Monday, September 18, 2006

September 18, 2006 - Hope on the Medical-Research Front

Today, in my e-mail inbox, I come across a link to an article about a new research development in the treatment of Non-Hodgkin Lymphoma. Evidently, there’s a new drug currently in clinical trials, called Epratuzumab. Used in combination with Rituximab (trade name, Rituxan – the drug I got along with my chemotherapy), Epratuzumab shows promise in the treatment of relapsed NHL patients.

I’m in remission now, and I hope that I’ll stay there for a very long time. Yet, from time to time the thought occurs that one day I could go for a scan, and the cancer will have come back. I’ve done a little reading, to find out what would likely be the next step, when and if it does.

I don’t think I’d receive the CHOP chemo cocktail I received before. Most patients, I’m told, only receive that combination once in a lifetime (in fact, I read somewhere that 8 doses of CHOP is the lifetime maximum; I received 6). With relapsed cases, the doctors typically try something different.

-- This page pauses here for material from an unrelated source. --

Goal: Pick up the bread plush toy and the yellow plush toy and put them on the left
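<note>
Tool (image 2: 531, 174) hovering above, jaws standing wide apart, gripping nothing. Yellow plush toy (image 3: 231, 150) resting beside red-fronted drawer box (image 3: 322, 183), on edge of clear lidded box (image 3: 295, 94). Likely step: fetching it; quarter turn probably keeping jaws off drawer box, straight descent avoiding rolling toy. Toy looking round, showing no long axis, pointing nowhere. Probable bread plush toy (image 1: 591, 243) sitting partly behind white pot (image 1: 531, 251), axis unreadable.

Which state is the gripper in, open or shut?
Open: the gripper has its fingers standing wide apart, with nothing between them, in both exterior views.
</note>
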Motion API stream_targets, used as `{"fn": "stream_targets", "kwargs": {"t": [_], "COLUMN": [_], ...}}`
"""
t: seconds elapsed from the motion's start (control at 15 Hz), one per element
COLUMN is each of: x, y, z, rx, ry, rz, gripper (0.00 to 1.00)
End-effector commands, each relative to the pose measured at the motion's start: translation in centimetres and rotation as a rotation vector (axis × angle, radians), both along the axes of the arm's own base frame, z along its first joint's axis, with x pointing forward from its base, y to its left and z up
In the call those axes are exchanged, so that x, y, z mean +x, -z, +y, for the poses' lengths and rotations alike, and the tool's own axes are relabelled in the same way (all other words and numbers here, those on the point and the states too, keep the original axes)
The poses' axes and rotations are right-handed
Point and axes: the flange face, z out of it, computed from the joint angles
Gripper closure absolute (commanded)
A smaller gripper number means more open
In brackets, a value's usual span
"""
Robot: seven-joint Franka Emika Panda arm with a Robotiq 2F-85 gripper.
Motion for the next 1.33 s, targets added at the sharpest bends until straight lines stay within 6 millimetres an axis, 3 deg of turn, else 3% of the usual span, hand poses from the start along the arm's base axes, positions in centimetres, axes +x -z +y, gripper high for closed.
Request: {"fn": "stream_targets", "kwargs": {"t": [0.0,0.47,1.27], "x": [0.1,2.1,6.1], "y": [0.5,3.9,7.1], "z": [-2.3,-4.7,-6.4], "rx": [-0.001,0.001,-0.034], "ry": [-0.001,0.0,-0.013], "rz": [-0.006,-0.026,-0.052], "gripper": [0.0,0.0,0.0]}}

There’s always the possibility of stem-cell transplant, as well – which is basically a method that allows patients to be treated with very harsh chemotherapy drugs. These chemo drugs are so powerful that they completely destroy the immune system, and therefore – without some intervention – would indirectly kill the patient, who would succumb to another illness or infection. Accompanied by a stem-cell transplant, though (using either the patient’s own, self-donated stem cells, or cells from a compatible donor), these heavy-duty drugs can be made safe to use. The doctors can allow the chemo drugs to go ahead and take down the immune system, because they can then use the transplanted stem cells to re-create it.

Another option is radioimmunotherapy – most notably two drugs, Bexxar and Zevalin, that actually carry tiny, radioactive particles directly to cancerous cells.

I suppose there could also be the possibility of radiation therapy – although that’s not usually indicated as a primary treatment for NHL. If I get radiation, it would probably be as a follow-up to some other treatment.

Any one of those options – another round of chemotherapy, radioimmunotherapy, radiation, or megadose chemotherapy with a stem-cell transplant – is a daunting prospect. It’s encouraging to hear of another monoclonal antibody treatment, similar to Rituxan, that shows real promise.

The world of NHL treatment is changing constantly. However far into the future my remission may last, when and if I do relapse, I will face an expanded array of treatment options. And that’s encouraging.